Acosta’s response, according to Olsen, was, “No, I want to come to Florida."
And so after a dream opportunity vanished — for now, at least — Acosta is scheduled to rejoin United sometime Friday and perhaps play in Saturday’s preseason opener against second-division Bethlehem (Pa.) Steel.
“I will sit down with him, have a chat, see where his head is,” Olsen said, “and we’ll go from there.”
Captain Wayne Rooney said he too planned to meet with Acosta, his attacking partner during last year’s sensational stretch.
“He needs to keep motivated,” Rooney said. “He’s a professional player; I’m sure he will. He now knows what kind of teams are interested in him. If he continues performing up to his ability, he will get there. He’s young and he’s talented — one of the best I’ve played with.”
Olsen said the team will welcome him back with comforting arms.
“First and foremost, I am disappointed for him,” the ninth-year coach said. “As much as world soccer is about money, it’s still a human business. The kid was extremely excited when he left, but he is also a smart kid. He will readjust as we all do with disappointment and get back to his job with D.C. United. He knows he has a family here waiting for him.”
With the passing of the transfer deadline in much of Europe, Acosta will not have another opportunity to move abroad until this summer. Aside from PSG, whose roster features Brazilian superstar Neymar, Acosta drew interest from two Premier League clubs and Saudi leader Al-Hilal, whose $7.5 million offer was rejected by United.
United was under the impression PSG would pay $10 million. It turned out, people close to the situation said, the figure started at about $7 million and did not rise above $8 million. That still would have easily smashed United’s previous transfer record but was not enough to close the deal.
Additionally, several reports in France said PSG Coach Thomas Tuchel was not as high on Acosta as others in the organization.
Rooney recounted deadline drama in 2004 when his move to Manchester United from Everton was not completed until the 11th hour. “It’s a stressful time,” he said.
Although the PSG saga is over, United’s stress level will remain elevated. Acosta is in the final year of his contract, and if the sides do not strike a deal, United could lose him without collecting a multimillion-dollar transfer fee.

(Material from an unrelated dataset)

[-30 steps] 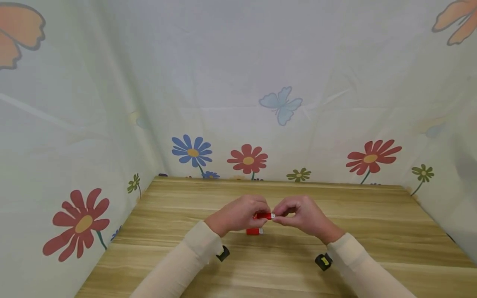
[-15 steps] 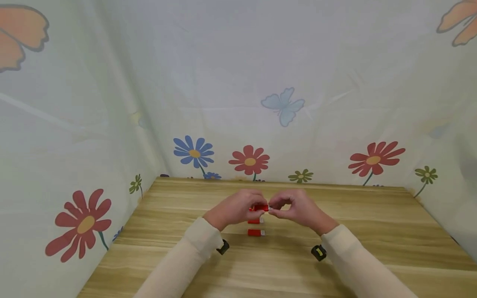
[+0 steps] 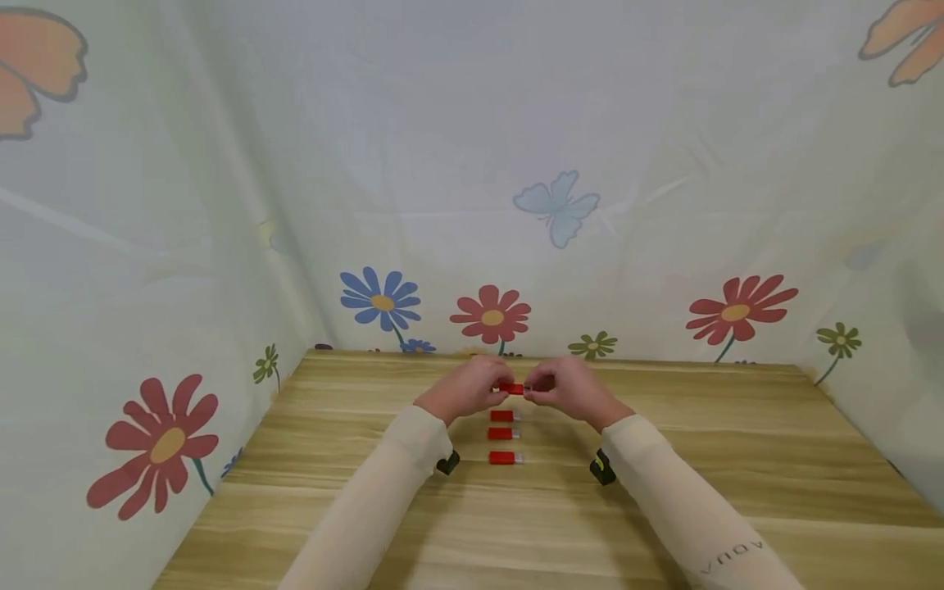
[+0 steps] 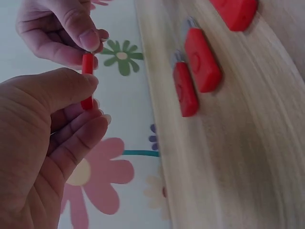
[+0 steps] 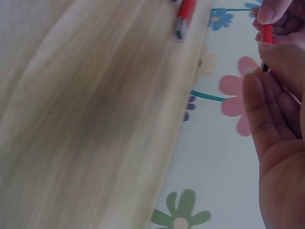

United executives have been negotiating with Acosta’s agent, Matias Sabbag, for several weeks. Sabbag was in Washington recently for face-to-face talks. The club is aiming to sign Acosta to a four-year guaranteed contract that, with bonuses, would yield at least $10 million, probably making him among the league’s 12 highest-paid players.
Within six months of a deal expiring, however, players are allowed to sign pre-contracts with a new team. If that were to happen, Acosta would remain with United until the season ends in the fall, then move on.
Re-signing with United would not prevent Acosta from ending up overseas; it would simply ensure a better salary in MLS and allow United to collect a transfer fee, if a future offer makes sense for all parties involved.
Asked whether he is worried the ongoing contract talks — coupled with the PSG disappointment — will impact Acosta’s performance, Olsen said: “He has been able to separate it. He’s been playing at a high level [in camp] while negotiations have been going on.
“As much as a disappointment as [PSG] is for him, he loves the game of soccer. He is going to have to readjust. How long that takes? It shouldn’t take that long. Again, the kid loves to play this game. I think he will be okay. He has got a long career ahead of him and he will get to where he wants — and needs — if he continues on this progression.”